- Europe avoided the hype of US and Japanese “AI winters” in the latter half of the 20th century by favouring cautious, engineering-style research.
- UK-based start-up DeepMind, which tries to create general-purpose deep-learning algorithms, made history by defeating South Korean grandmaster Lee Sedol 4-1 in the complex strategic game of Go.
Artificial-intelligence applications may be booming in the US and Asia, but AI’s roots are in Europe. Well before the 1956 Dartmouth College conference that gave the field its name, computing pioneers like Cambridge’s Alan Turing and Berlin’s Konrad Zuse made strong contributions to AI, and cybernetics pioneer Norbert Wiener battled Torres Quevedo’s 1912 chess machine at the 1951 Calculating Machines and Human Thought conference in Paris.
Wolfgang Wahlster, director and CEO of the German Research Centre for Artificial Intelligence, the world’s largest AI research centre, says Europe avoided the hype of US and Japanese “AI Winters” in the latter half of the century by favouring cautious, engineering-style research. The result was the development of many important AI fields – like Alexey Ivakhnenko’s foundation of deep learning in Ukraine in the 1960s – the building blocks of today’s rapid progress.
That fundamental research remains a European strength, according to Jürgen Schmidhuber, scientific director at the Dalle Molle Institute for Artificial Intelligence (IDSIA) in Switzerland, himself a pioneer in neural networks and machine learning. “Many, if not most of the basic breakthroughs in AI stem from Europe, even if that won’t be obvious to you if your only sources of info are blogs from Silicon Valley,” says Schmidhuber. “The Bay Area companies are heavily using fundamental AI methods developed by Europeans.” Schmidhuber says this is something being quickly recognised by major US and Asian companies, many of whom are outsourcing research to European labs and acquiring promising AI companies. The fact that this year Google has opened an AI research centre in Zurich – and Facebook one in Paris in 2015 – supports this observation.

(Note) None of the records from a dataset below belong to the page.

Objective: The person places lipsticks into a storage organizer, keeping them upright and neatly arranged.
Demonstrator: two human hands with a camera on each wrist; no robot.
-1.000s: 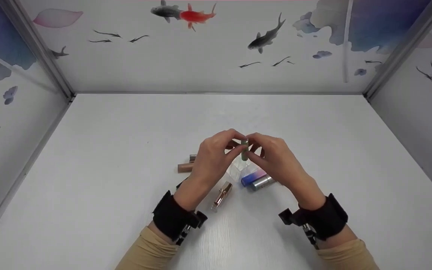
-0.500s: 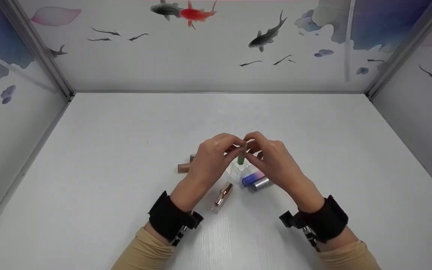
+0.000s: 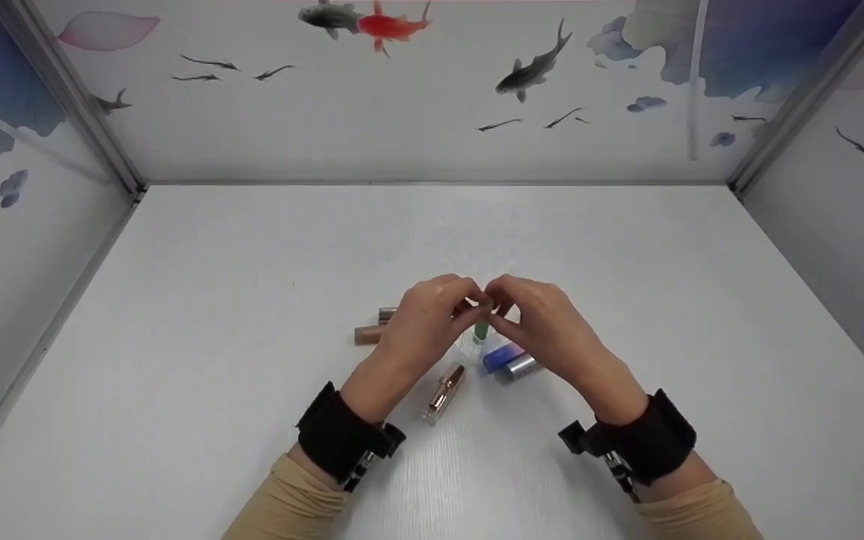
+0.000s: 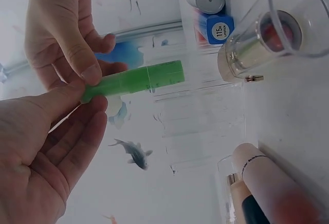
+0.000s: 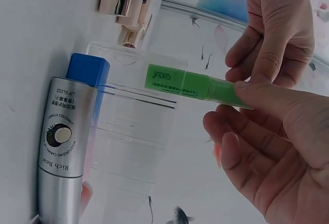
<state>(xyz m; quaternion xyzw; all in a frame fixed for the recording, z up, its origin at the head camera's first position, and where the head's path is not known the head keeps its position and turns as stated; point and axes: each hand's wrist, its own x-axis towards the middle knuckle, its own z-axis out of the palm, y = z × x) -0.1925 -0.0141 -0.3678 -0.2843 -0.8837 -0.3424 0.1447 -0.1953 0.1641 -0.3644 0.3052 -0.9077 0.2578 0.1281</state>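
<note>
A green lip balm tube (image 4: 136,80) is pinched near its top end by both hands. My left hand (image 3: 424,315) grips it from the left, thumb against fingers. From the other side my right hand (image 3: 541,315) pinches the same end, and the fingertips of both hands meet there. In the head view the lower end of the tube sits close over a transparent plastic organizer (image 5: 133,142), largely hidden behind the hands. Printed lettering shows on the tube in the right wrist view.
Right of the organizer lie a blue-and-pink lipstick (image 3: 503,358) and a silver lip gloss tube (image 3: 523,367). A rose-gold lipstick (image 3: 445,394) with a see-through end lies in front. Left of it is a brown tube (image 3: 368,335). Printed panels wall the white table.
Both hands have come down slightly with the green lip balm, lowering it toward the organizer. The tube has shifted a little left. The other cosmetics stay in place.
</note>
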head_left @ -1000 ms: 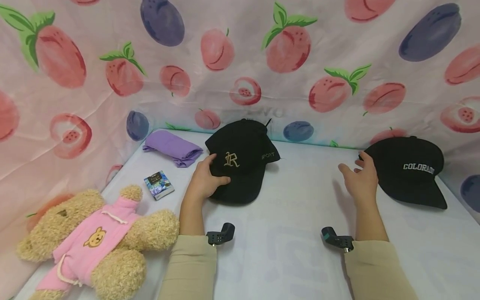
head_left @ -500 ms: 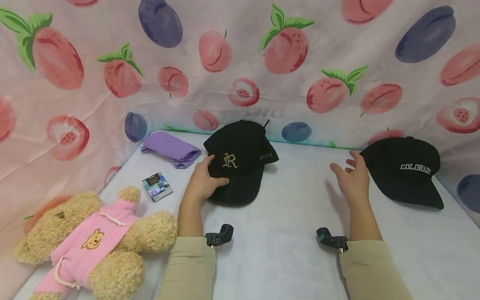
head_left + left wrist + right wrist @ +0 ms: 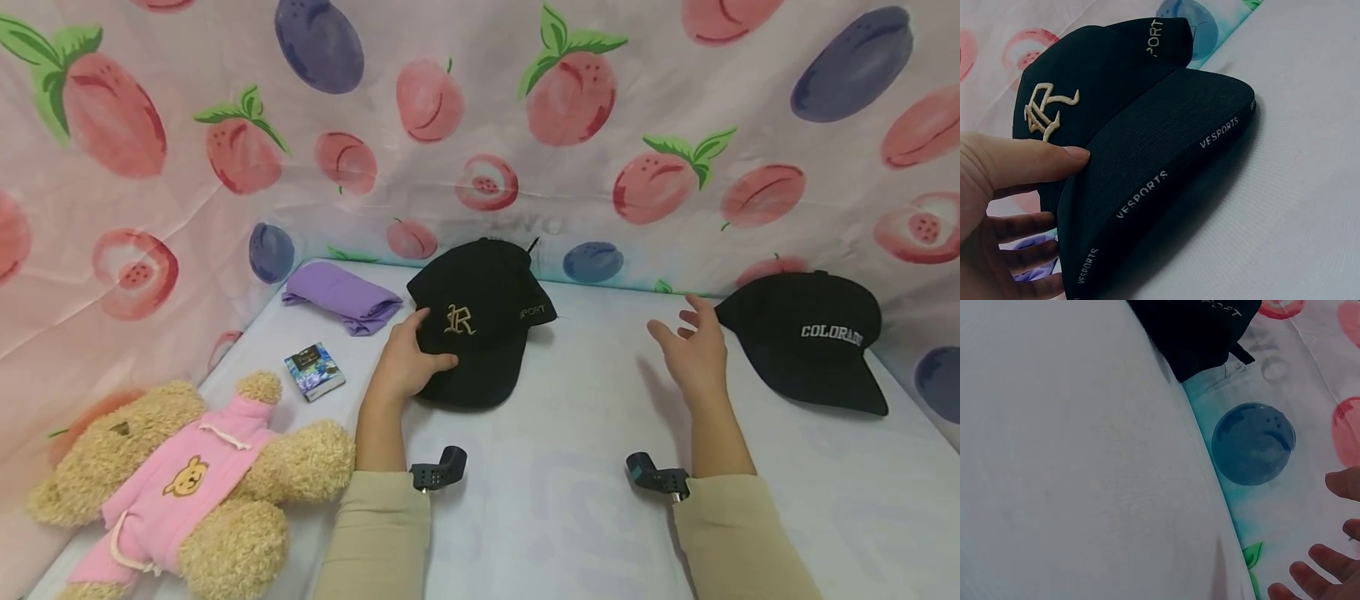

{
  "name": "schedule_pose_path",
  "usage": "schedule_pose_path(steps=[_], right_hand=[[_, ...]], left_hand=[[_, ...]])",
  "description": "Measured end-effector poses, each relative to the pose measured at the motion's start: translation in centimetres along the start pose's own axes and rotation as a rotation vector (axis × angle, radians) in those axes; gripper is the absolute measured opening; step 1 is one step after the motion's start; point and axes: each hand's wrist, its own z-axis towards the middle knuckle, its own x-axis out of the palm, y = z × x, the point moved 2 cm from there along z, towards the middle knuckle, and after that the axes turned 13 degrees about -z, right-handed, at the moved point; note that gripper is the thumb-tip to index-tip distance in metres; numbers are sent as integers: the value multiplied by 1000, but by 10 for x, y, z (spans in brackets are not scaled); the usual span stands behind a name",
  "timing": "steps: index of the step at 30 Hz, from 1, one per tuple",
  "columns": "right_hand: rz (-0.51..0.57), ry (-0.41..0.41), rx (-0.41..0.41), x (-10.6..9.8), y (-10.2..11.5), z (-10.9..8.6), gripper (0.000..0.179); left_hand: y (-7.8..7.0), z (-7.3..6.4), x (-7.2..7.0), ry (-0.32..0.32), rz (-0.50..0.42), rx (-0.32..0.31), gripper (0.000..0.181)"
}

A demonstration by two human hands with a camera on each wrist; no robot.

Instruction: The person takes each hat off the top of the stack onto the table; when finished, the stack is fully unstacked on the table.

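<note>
A black baseball cap (image 3: 480, 325) with a gold letter R on its front stands at the back middle, "SPORT" stitched on its side. My left hand (image 3: 405, 357) grips its left edge. In the left wrist view the thumb (image 3: 1054, 164) lies over the cap where crown and brim (image 3: 1166, 137) meet, and the other fingers reach the side below. A second black cap (image 3: 810, 342), lettered COLORADO, sits at the right. Just left of that cap, my right hand (image 3: 693, 354) hovers with fingers spread and holds nothing; only its fingertips (image 3: 1304, 572) show in the right wrist view.
A teddy bear (image 3: 195, 492) in a pink hoodie lies at the left. Behind it are a small blue patterned box (image 3: 315, 372) and a folded purple cloth (image 3: 343, 296). A fruit-print curtain (image 3: 420, 192) borders the white table (image 3: 562, 500) at the back and left.
My right hand has drifted left, away from the COLORADO cap. The left hand keeps its grip on the cap with the gold R, which has stayed in place.
</note>
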Motion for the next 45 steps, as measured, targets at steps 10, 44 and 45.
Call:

UK-based start-up DeepMind, which tries to create general purpose deep learning algorithms, is a notable €460 million acquisition. One of their systems this year made headlines and history by defeating South Korean grandmaster Lee Sedol 4-1 in the complex strategic game of Go. Co-founded by IDSIA alumnus Shane Legg, DeepMind is also taking on real-world challenges, from partnering with the UK National Health Service to combating medical error to boosting Google server power efficiency, already reducing its data centre cooling bill by 40%.
Wahlster readily admits that European AI has its weaknesses – a lack of the consumer market applications and access to single-language markets present on the Pacific Rim – but he argues that trying to compete directly in these areas would be a mistake. He says Europe’s AI strength lies instead in its distribution, with many strong institutes as far apart as Barcelona, Trento, Edinburgh and Linköping. The language-fragmented European market even helped bring about today’s language technologies based on AI. “The EU funded this, and we’ve had a lot of success in machine translation, text understanding and spoken dialogue systems. With so many languages in Europe there is really demand, whereas in the US most people speak English or Spanish.”
Indeed, the original technology used to form the basis of Google Translate came from the Wahlster-led Verbmobil project, while the Long Short Term Memory neural network developed by Schmidhuber’s team enables applications like Google’s smartphone speech recognition. Wahlster says Europe also excels in the application of industrial AI in small companies. “We brought AI to the shop floor, so to speak, and we have a lot of smart factories that are full of AI features in the German Industrie 4.0 program,” he explains. Among examples he cites the development of collaborative co-bots working in teams with humans, as well as efficiency-boosted production lines combining internet-of-things sensors with machine learning algorithms, making mass customisation possible.
With such a groundwork of research and successful applications, Schmidhuber sees Europe moving from machine learning towards the first true, albeit basic AI in years, not decades. “In the not-so-distant future we’ll have a pretty impressive general purpose problem solver in little robots who can hear and see and act and do reasonable things in their environments, and learn by interacting with humans and through their own curiosity.”
Tax the machines
In the near future, more than half of all workers could be replaced by machines, say several studies. The financial consequences – notably the loss of tax income coupled with higher costs of social services –could be compensated by a tax on machines. Various European stakeholders– in the European Commission, in France and in Germany – are currently examining this problem.